Uma hipotética bolha na economia americana baseada no consumo interno, principal motor da economia dos EUA, realizado com recurso ao crescente endividamento externo, pode ser corrigida pelo corte na despesa pública previsto no acordo do aumento do “Debt Ceiling” que diminui o rendimento disponível, contrai o consumo interno, ajusta a economia através de uma recessão económica e desalavanca a economia. A depreciação do USD traz mais competitividade às exportações e abranda as importações, corrige o défice comercial e a dívida externa. Menos importações dos EUA têm uma repercussão negativa em todos os países, que vêem o seu principal comprador cortar nas aquisições ao exterior. O ajustamento da balança comercial americana far-se-á com abrandamento e recessão em todos os países do mundo. Porém, com a recessão à espreita as “T-Bonds” continuam como activo de refúgio…
1 - Ruptura eminente do sistema financeiro mundial. Queda de quase 50% do índice accionista S&P500. A cotação das Obrigações do Tesouro dos EUA registou uma acentuada subida, espelhada na forte queda das Yields das T-Bonds dos 4% para os 2% que evoluem em sentido contrário, reflectindo o seu estatuto de activo de refúgio.

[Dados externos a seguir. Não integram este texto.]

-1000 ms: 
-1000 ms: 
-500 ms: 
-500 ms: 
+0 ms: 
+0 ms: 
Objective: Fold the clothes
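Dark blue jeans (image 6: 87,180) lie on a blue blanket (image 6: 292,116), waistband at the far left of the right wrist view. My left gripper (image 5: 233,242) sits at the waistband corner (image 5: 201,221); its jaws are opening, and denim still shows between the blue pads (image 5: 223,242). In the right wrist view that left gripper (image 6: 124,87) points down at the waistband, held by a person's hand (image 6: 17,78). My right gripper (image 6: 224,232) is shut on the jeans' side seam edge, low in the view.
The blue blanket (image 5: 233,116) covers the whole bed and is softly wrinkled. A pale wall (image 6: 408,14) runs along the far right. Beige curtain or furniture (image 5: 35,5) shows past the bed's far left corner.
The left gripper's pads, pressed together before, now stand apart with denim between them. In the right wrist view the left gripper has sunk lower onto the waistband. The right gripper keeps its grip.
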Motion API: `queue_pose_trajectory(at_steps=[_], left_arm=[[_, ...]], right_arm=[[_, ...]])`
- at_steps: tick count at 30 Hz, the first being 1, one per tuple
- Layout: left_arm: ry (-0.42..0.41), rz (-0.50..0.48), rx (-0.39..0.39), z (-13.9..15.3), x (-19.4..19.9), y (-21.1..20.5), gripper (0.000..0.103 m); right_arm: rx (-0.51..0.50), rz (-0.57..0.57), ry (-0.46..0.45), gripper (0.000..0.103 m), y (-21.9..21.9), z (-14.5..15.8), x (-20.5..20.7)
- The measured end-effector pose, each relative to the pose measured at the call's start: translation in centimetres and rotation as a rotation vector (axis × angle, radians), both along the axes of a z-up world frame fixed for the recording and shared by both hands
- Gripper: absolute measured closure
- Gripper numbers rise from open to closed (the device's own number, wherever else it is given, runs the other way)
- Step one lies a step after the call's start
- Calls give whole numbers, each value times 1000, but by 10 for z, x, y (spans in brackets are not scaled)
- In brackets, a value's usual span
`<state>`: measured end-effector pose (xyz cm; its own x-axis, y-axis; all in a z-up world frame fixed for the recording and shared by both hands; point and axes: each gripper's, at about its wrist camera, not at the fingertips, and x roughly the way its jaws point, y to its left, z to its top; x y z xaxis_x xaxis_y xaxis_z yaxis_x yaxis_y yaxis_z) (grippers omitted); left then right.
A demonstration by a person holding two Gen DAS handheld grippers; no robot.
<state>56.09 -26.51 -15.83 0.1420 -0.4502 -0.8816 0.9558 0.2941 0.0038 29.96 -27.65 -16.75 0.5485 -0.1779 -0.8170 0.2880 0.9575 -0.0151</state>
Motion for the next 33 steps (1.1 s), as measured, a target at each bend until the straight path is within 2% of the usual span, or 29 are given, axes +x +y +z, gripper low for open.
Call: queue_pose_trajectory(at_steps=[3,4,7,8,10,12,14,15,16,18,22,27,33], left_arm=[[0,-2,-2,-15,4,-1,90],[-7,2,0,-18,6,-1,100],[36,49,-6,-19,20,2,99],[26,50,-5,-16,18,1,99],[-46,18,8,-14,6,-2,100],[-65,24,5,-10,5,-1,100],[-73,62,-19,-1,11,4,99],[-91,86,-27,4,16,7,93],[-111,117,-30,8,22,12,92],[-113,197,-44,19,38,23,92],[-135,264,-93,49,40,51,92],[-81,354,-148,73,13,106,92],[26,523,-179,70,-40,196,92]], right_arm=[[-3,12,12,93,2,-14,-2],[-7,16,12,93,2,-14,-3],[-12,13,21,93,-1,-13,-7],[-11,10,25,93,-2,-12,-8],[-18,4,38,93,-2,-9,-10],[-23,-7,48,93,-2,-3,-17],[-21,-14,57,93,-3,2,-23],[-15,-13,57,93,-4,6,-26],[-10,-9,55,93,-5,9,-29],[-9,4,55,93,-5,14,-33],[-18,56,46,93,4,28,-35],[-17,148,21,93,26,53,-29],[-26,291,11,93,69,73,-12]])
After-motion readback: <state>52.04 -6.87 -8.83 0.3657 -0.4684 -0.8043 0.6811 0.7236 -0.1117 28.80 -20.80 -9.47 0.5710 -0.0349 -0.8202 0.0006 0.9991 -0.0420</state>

2 – Os dados optimistas nos EUA referentes ao emprego e preços das casas contribuíram para a recuperação do mercado accionista e para a desvalorização das Obrigações do Tesouro americano, pois a aversão ao risco diminui.
3 – Maior volatilidade no mercado de acções no 2º trimestre de 2011 e aumento da aversão ao risco, com as Obrigações do Tesouro americano a servirem mais uma vez como activo de refúgio como transparece no gráfico1.
Por: Paulo Monteiro Rosa, licenciado em economia pela Faculdade de Economia da Universidade do Porto e Senior Trader no Banco Carregosa desde Janeiro de 2006.